*DESCRIPTION OF THE TASK*.
In this exercise, every entry is to be transcribed exactly as written.

*SUPPLIED RECORDS*.
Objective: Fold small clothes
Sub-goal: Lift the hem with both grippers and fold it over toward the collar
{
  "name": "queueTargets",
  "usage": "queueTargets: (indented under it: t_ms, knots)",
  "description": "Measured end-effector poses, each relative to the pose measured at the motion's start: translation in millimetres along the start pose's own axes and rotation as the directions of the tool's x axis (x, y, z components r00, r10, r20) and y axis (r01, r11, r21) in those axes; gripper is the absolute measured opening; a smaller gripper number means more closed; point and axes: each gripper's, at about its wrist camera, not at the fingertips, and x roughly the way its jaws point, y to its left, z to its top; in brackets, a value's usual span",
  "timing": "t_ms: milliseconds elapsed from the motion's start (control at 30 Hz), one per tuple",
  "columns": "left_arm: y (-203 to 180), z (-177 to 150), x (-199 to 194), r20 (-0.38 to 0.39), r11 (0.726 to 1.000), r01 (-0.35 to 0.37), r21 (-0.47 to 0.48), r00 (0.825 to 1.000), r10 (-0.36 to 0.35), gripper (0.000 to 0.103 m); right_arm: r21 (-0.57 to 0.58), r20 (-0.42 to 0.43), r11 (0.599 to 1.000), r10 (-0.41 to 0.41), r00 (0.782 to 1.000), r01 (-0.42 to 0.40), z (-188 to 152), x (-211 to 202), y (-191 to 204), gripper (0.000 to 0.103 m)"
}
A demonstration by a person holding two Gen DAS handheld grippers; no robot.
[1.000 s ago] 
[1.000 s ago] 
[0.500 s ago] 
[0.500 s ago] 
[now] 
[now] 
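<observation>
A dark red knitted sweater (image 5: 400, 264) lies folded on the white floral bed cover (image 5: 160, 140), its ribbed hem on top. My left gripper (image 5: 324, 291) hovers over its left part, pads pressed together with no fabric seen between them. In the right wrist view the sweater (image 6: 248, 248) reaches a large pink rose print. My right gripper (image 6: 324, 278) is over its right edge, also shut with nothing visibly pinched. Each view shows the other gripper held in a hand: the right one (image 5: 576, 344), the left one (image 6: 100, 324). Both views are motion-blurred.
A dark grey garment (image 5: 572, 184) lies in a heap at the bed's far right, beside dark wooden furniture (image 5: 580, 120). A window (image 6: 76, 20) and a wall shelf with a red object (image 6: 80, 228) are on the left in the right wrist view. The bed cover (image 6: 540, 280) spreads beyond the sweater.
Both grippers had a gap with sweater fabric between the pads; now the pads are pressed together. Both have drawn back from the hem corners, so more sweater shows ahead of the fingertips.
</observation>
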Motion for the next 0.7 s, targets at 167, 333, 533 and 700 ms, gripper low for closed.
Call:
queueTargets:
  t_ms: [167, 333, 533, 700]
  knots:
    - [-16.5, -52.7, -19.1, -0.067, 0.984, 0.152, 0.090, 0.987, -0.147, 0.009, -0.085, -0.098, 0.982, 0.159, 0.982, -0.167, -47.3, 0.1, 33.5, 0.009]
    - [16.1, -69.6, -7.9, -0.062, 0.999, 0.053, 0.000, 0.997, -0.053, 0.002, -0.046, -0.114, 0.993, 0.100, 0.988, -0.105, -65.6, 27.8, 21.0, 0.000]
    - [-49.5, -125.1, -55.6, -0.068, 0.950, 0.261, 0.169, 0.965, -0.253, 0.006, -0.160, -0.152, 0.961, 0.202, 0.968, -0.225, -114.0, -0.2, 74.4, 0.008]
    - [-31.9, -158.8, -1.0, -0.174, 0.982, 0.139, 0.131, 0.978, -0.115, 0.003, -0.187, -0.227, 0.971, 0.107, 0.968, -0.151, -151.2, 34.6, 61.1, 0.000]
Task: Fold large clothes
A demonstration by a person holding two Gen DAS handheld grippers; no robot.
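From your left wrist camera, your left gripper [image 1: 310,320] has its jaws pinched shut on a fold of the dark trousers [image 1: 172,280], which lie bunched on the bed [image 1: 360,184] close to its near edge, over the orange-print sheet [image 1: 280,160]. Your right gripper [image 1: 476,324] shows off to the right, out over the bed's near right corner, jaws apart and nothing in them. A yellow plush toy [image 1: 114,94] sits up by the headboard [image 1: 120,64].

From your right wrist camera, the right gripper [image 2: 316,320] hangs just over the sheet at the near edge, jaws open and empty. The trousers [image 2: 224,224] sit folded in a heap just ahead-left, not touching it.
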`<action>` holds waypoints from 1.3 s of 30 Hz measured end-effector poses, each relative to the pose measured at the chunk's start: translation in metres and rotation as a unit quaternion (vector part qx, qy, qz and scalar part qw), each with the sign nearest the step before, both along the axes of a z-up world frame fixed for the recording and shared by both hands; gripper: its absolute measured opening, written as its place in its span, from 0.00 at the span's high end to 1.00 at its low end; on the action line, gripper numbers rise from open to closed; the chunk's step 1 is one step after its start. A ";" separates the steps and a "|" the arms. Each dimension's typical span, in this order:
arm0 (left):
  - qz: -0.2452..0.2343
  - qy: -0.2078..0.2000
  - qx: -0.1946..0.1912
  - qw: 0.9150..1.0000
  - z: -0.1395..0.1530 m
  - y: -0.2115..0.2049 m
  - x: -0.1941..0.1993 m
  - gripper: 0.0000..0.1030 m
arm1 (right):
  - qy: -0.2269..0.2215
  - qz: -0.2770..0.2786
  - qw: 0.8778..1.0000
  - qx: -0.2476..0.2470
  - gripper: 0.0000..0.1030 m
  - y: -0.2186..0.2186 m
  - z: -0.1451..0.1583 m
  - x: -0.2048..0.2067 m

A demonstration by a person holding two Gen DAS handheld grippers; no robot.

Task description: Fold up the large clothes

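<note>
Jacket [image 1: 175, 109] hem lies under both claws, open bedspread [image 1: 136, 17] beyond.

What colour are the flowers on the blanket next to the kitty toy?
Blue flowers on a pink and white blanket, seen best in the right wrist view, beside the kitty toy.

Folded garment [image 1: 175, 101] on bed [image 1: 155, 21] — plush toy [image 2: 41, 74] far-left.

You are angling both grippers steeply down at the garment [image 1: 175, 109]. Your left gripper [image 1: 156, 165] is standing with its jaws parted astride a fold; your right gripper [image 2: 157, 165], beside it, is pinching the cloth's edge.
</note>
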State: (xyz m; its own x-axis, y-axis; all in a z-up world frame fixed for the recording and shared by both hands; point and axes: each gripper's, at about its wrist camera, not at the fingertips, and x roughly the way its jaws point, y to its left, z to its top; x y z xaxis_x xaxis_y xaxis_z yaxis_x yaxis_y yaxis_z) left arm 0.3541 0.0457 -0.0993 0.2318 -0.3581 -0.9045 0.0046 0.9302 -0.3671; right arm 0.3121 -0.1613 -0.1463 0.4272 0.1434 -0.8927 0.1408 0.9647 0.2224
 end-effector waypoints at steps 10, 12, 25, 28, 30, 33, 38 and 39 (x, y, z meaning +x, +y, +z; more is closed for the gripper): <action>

*EXERCISE OUTPUT*.
Objective: Fold small clothes
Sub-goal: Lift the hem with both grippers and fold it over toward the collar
{
  "name": "queueTargets",
  "usage": "queueTargets: (indented under it: t_ms, knots)",
  "description": "Measured end-effector poses, each relative to the pose measured at the motion's start: translation in millimetres along the start pose's own axes and rotation as the directions of the tool's x axis (x, y, z components r00, r10, r20) and y axis (r01, r11, r21) in those axes; gripper is the absolute measured opening; a smaller gripper number means more closed; point and axes: each gripper's, at about its wrist camera, not at the fingertips, and x roughly the way its jaws point, y to its left, z to its top; in brackets, a value's usual span",
  "timing": "t_ms: milliseconds elapsed from the motion's start (control at 30 Hz), one per tuple",
  "columns": "left_arm: y (-203 to 180), z (-177 to 150), x (-199 to 194), r20 (-0.38 to 0.39), r11 (0.726 to 1.000), r01 (-0.35 to 0.37), r21 (-0.47 to 0.48), r00 (0.825 to 1.000), r10 (-0.36 to 0.35), gripper (0.000 to 0.103 m); right_arm: r21 (-0.57 to 0.58), r20 (-0.42 to 0.43), r11 (0.599 to 1.000), r10 (-0.41 to 0.41), r00 (0.782 to 1.000), r01 (-0.42 to 0.40), z (-188 to 152), x (-211 to 202), y (-191 to 204), gripper (0.000 to 0.103 m)"
}
A demonstration by a person holding two Gen DAS handheld grippers; no robot.
[1.000 s ago] 
[1.000 s ago] 
[0.500 s ago] 
[0.500 s ago] 
[now] 
[now] 
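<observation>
A dark red knitted sweater (image 5: 400, 264) lies folded on the white floral bed cover (image 5: 160, 140), its ribbed hem on top. My left gripper (image 5: 324, 291) hovers over its left part, pads pressed together with no fabric seen between them. In the right wrist view the sweater (image 6: 248, 248) reaches a large pink rose print. My right gripper (image 6: 324, 278) is over its right edge, also shut with nothing visibly pinched. Each view shows the other gripper held in a hand: the right one (image 5: 576, 344), the left one (image 6: 100, 324). Both views are motion-blurred.
A dark grey garment (image 5: 572, 184) lies in a heap at the bed's far right, beside dark wooden furniture (image 5: 580, 120). A window (image 6: 76, 20) and a wall shelf with a red object (image 6: 80, 228) are on the left in the right wrist view. The bed cover (image 6: 540, 280) spreads beyond the sweater.
Both grippers had a gap with sweater fabric between the pads; now the pads are pressed together. Both have drawn back from the hem corners, so more sweater shows ahead of the fingertips.
</observation>
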Motion for the next 0.7 s, targets at 167, 333, 533 and 700 ms, gripper low for closed.
Call:
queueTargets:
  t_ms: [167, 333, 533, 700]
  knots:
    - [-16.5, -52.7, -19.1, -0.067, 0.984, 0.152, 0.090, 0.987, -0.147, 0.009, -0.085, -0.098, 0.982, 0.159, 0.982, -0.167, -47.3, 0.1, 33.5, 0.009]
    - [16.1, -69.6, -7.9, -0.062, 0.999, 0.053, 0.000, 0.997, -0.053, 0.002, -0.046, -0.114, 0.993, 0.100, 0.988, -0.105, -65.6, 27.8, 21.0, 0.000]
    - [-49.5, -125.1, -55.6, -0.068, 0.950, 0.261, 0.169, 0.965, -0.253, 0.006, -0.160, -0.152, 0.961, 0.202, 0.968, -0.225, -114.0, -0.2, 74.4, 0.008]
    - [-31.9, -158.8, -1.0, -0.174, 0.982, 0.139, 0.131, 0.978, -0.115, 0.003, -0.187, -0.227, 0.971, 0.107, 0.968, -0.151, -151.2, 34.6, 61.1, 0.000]
Task: Fold large clothes
A demonstration by a person holding two Gen DAS handheld grippers; no robot.
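From your left wrist camera, your left gripper [image 1: 310,320] has its jaws pinched shut on a fold of the dark trousers [image 1: 172,280], which lie bunched on the bed [image 1: 360,184] close to its near edge, over the orange-print sheet [image 1: 280,160]. Your right gripper [image 1: 476,324] shows off to the right, out over the bed's near right corner, jaws apart and nothing in them. A yellow plush toy [image 1: 114,94] sits up by the headboard [image 1: 120,64].

From your right wrist camera, the right gripper [image 2: 316,320] hangs just over the sheet at the near edge, jaws open and empty. The trousers [image 2: 224,224] sit folded in a heap just ahead-left, not touching it.
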`<action>` holds waypoints from 1.3 s of 30 Hz measured end-effector poses, each relative to the pose measured at the chunk's start: translation in metres and rotation as a unit quaternion (vector part qx, qy, qz and scalar part qw), each with the sign nearest the step before, both along the axes of a z-up world frame fixed for the recording and shared by both hands; gripper: its absolute measured opening, written as its place in its span, from 0.00 at the span's high end to 1.00 at its low end; on the action line, gripper numbers rise from open to closed; the chunk's step 1 is one step after its start. A ";" separates the steps and a "|" the arms. Each dimension's typical span, in this order:
arm0 (left):
  - qz: -0.2452..0.2343
  - qy: -0.2078..0.2000
  - qx: -0.1946..0.1912
  - qw: 0.9150..1.0000
  - z: -0.1395..0.1530 m
  - y: -0.2115..0.2049 m
  - x: -0.1941..0.1993 m
  - gripper: 0.0000..0.1030 m
arm1 (right):
  - qy: -0.2269..0.2215
  - qz: -0.2770..0.2786
  - qw: 0.8778..1.0000
  - qx: -0.2476..0.2470
  - gripper: 0.0000..0.1030 m
  - y: -0.2186..0.2186 m
  - z: -0.1451..0.1583 m
  - x: -0.2048..0.2067 m

A demonstration by a person holding two Gen DAS handheld grippers; no robot.

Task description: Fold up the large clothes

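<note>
Jacket [image 1: 175, 109] hem lies under both claws, open bedspread [image 1: 136, 17] beyond.

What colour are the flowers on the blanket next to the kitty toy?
Blue flowers on a pink and white blanket, seen best in the right wrist view, beside the kitty toy.

Folded garment [image 1: 175, 101] on bed [image 1: 155, 21] — plush toy [image 2: 41, 74] far-left.

You are angling both grippers steeply down at the garment [image 1: 175, 109]. Your left gripper [image 1: 156, 165] is standing with its jaws parted astride a fold; your right gripper [image 2: 157, 165], beside it, is pinching the cloth's edge.
</note>
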State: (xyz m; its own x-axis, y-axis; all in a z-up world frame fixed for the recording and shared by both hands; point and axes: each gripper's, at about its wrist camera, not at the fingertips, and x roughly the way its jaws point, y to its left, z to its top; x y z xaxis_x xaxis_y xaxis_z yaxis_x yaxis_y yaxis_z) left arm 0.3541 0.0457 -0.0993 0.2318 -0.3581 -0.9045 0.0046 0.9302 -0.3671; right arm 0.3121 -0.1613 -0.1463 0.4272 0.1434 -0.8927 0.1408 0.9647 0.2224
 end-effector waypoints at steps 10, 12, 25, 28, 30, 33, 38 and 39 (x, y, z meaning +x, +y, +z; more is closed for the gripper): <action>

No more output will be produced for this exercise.